It funny, but when you are planning/investing for your future, you make deposits into an account of some sort. So why is it that when we are building our relationships, we don’t do the same? Thinking/viewing your romantic relationship as a bank account is a new “method” being taught to couples to help them build strong and lasting relationships and I have to admit, it makes a lot of sense when you stop and think about it.
Here is something that I borrowed from a the Art of Manliness website, that quickly explains this theory in a nutshell…
Studies conducted by foremost relationship expert Dr. John Gottman have shown that happy couples don’t necessarily fight less or have better conflict resolution skills than unhappy couples. The difference between the former and the latter rather comes down to the fact that in a happy relationship, couples have more positive than negative interactions — on a ratio of at least 5:1. By consistently making deposits of positivity and maintaining this “surplus” of good feelings in their “relationship bank account” a couple creates a buffer that allows them to make regular “withdrawals” (conflict), without it effecting the overall health and stability of their relationship. They’re able to accept each other’s flaws and argue — even poorly — while still maintaining their love, respect, and admiration for each other.
What this means is, we NEED to make an effort to put the good into our relationships. We have to make an effort to ensure that do something to build our relationship with the other person up. This way, when the bad happens, it will be buffered by the good. That when you fight, argue, disagree you may be taking away but you still have a lot to keep your foundation solid. You know that you are loved, wanted, and desires and that you feel the same way towards them. This makes you likely to say truly evil and hurtful things to your partner just because. It makes you MINDFUL of what you are saying because you have put so much effort into making those positive deposits.
Now think about your current relationship with Daddy/Dom/Master, friends, family, or co-workers. You probably already do this without thinking. People have asked me how Garrick and I were able to stay friends and maintain our love for each other after our DD/lg dynamic ended. What I realized is, that while it hurt when we crashed and burned…he had made so many positive deposits that I couldn’t stay mad. I had mad enough positive deposits that he felt safe to reach out to me when he was ready.
Today, as friends and CG/lg we still make positive deposits. We message each other in the morning to check in. Sometimes we don’t make every morning but again…we have that surplus built up. When I am struggling with work, dating, family or friends…I feel SAFE in going to him and sharing these because I know that he will be there for me. But also..he builds me up without me asking and THOSE are positive deposits.
When I know that he is struggling with a project at work or something in another personal relationship, I build him up by letting him know that I believe in him, have faith in him and that in my book he is right up there with Batman.
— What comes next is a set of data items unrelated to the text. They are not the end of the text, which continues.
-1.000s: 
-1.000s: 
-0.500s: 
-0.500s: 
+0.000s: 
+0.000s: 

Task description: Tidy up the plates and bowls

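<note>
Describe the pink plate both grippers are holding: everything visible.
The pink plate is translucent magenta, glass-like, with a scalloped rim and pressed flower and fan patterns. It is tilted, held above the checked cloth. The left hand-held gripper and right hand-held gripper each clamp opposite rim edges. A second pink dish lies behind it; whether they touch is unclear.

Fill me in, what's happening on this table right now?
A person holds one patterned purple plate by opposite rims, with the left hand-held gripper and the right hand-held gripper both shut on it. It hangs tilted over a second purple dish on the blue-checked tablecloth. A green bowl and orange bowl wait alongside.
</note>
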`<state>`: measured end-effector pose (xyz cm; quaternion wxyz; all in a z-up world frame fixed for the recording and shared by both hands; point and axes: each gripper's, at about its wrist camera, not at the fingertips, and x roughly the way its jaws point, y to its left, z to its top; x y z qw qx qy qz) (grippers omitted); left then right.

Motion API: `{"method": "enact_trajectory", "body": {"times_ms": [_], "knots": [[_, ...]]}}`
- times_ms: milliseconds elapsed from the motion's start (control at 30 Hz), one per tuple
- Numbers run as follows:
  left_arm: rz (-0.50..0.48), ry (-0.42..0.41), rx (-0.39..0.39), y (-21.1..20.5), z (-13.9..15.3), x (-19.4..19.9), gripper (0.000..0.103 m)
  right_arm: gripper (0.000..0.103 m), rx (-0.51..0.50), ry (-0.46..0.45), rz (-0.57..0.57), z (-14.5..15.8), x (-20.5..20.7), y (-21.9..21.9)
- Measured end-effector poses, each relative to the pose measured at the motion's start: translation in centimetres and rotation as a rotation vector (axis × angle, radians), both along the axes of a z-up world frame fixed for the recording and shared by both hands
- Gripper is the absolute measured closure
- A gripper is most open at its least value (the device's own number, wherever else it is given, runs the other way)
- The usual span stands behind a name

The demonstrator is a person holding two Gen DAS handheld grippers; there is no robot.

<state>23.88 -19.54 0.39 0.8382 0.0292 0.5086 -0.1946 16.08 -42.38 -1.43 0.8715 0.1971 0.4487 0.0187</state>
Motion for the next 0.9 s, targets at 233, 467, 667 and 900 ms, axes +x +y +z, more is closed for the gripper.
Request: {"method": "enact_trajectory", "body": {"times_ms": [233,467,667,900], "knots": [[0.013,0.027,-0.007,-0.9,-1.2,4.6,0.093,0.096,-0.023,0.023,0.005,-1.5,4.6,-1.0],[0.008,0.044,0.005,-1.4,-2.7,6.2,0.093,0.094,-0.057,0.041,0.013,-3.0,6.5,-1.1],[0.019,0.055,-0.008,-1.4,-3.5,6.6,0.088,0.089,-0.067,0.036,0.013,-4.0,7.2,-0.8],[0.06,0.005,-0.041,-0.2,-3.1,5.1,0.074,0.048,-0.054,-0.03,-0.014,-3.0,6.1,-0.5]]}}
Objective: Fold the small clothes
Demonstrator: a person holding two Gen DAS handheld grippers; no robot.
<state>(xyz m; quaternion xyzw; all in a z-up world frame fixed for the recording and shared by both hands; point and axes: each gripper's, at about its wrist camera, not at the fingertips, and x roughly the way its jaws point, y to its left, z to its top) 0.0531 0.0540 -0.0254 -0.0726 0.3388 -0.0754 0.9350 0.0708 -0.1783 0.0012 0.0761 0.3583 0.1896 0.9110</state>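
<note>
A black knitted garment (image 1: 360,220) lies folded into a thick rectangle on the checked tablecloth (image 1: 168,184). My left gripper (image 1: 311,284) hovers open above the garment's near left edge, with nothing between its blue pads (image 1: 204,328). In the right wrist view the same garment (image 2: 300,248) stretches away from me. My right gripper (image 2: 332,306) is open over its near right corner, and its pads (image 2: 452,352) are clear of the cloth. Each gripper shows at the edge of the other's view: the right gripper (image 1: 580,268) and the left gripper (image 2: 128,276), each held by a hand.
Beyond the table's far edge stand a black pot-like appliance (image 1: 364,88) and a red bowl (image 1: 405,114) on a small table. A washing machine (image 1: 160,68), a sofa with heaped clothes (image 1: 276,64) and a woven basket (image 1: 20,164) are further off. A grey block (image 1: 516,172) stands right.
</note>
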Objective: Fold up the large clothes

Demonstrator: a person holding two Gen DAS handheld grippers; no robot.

Other times I let him know that to me, he is a hot sexy man that I want to do really bad nasty things to (Giggle). There are times when he feels the need to share the same. These also build the other person up.
So what does this do? #1, it builds and solidifies our trust in each other. #2, it insolates us for the bad. When Garrick’s depression pulls him into the dark and he needs to be alone, I am ok with giving him this space (negative withdraws) because I KNOW that when he is better he will reach out and we will again make positive deposits. When I’m “Little” and struggling, and being on the bratty side (in a bad way) these could be seen as negative withdraws until I’m out of that space/place.
The same goes for my relationship with my Little and life style friends. While we don’t see each other all the time, I try to make sure that I make a positive deposit at least once a week. This way when the negative comes (busy work schedules and family time) we are still in the good.
So I ask you, do you make positive deposits into your relationship funds and if so, then how? If you haven’t been doing this, how can you go about doing so moving forward? One of the key components in a successful D/s relationship is building and working towards a better tomorrow. Making positive deposits, makes that happen.